UCREL_Doc.__init__(text:str, tokens:List[UCREL_Token], sentence_indexes:Optional[List[Tuple[int, int]]]=None)

  1. text: The text the Doc is representing.
  2. tokens: List of UCREL_Tokens
  3. sentence_indexes: A List of Tuples. Where each tuple contains a start and an end token index representing the start and end of the sentence. These are used to create the sentences property. Can be accessed through self._sentence_indexes. Optional
from ucrel_api.ucrel_token import UCREL_Token

DOC_TOKENS = [UCREL_Token('hello', pos_tag='UH', usas_tag='Z4'), 
              UCREL_Token('how', 'RRQ', 'Z5'), 
              UCREL_Token('are', 'VBR', 'A3+'), UCREL_Token('you', 'PPY', 'Z8mf'),
              UCREL_Token('.', '.', None), UCREL_Token('I', 'PPIS1', 'Z8mf'),
              UCREL_Token('am', 'VBM', 'A3+'), UCREL_Token('great', 'JJ', 'A5.1+'),
              UCREL_Token('thanks', 'NN2', 'S1.2.4+'), UCREL_Token('.', '.', None)]

example_doc = UCREL_Doc(text='hello how are you. I am great thanks.',
                        tokens=DOC_TOKENS, sentence_indexes=[(0,5), (5,10)])

UCREL_Doc.__repr__[source]

UCREL_Doc.__repr__()

String representation of the UCREL Doc instance:

example_doc
UCREL Doc (2 sentences):
First 3 tokens:
UCREL Token: hello	POS tag: UH	USAS tag: Z4
UCREL Token: how	Lemma: RRQ	POS tag: Z5
UCREL Token: are	Lemma: VBR	POS tag: A3+

UCREL_Doc.sentences[source]

returns: An iterable of all sentences in the text represented as a list of UCREL_Tokens.

raises ValueError: If the sentence_indexes parameter is not set at contruction time.

for index, sentence in enumerate(example_doc.sentences):
    print(f'Sentence {index}:')
    for token in sentence:
        print(f'{token}')
    if index == 0:
        print('\n')
Sentence 0:
UCREL Token: hello	POS tag: UH	USAS tag: Z4
UCREL Token: how	Lemma: RRQ	POS tag: Z5
UCREL Token: are	Lemma: VBR	POS tag: A3+
UCREL Token: you	Lemma: PPY	POS tag: Z8mf
UCREL Token: .	Lemma: .


Sentence 1:
UCREL Token: I	Lemma: PPIS1	POS tag: Z8mf
UCREL Token: am	Lemma: VBM	POS tag: A3+
UCREL Token: great	Lemma: JJ	POS tag: A5.1+
UCREL Token: thanks	Lemma: NN2	POS tag: S1.2.4+
UCREL Token: .	Lemma: .

UCREL_Doc.__iter__[source]

UCREL_Doc.__iter__()

returns: Yields each token in self.tokens.

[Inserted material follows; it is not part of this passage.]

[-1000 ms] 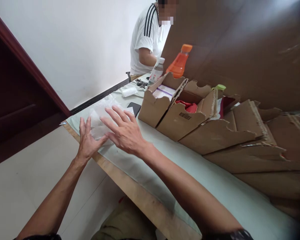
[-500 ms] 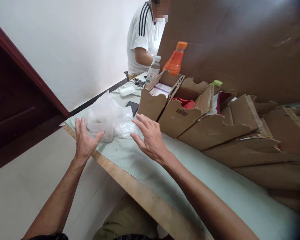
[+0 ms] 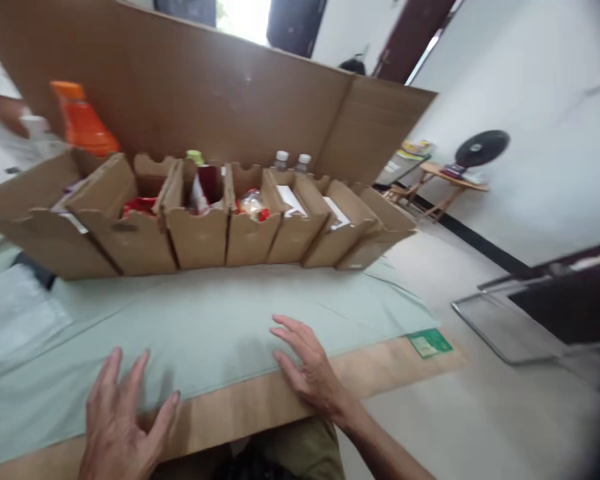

for index, token in enumerate(example_doc):
    print(f'{index} {token}')
0 UCREL Token: hello	POS tag: UH	USAS tag: Z4
1 UCREL Token: how	Lemma: RRQ	POS tag: Z5
2 UCREL Token: are	Lemma: VBR	POS tag: A3+
3 UCREL Token: you	Lemma: PPY	POS tag: Z8mf
4 UCREL Token: .	Lemma: .
5 UCREL Token: I	Lemma: PPIS1	POS tag: Z8mf
6 UCREL Token: am	Lemma: VBM	POS tag: A3+
7 UCREL Token: great	Lemma: JJ	POS tag: A5.1+
8 UCREL Token: thanks	Lemma: NN2	POS tag: S1.2.4+
9 UCREL Token: .	Lemma: .

UCREL_Doc.__getitem__[source]

UCREL_Doc.__getitem__(index:int)

  1. index: The index of the token to return.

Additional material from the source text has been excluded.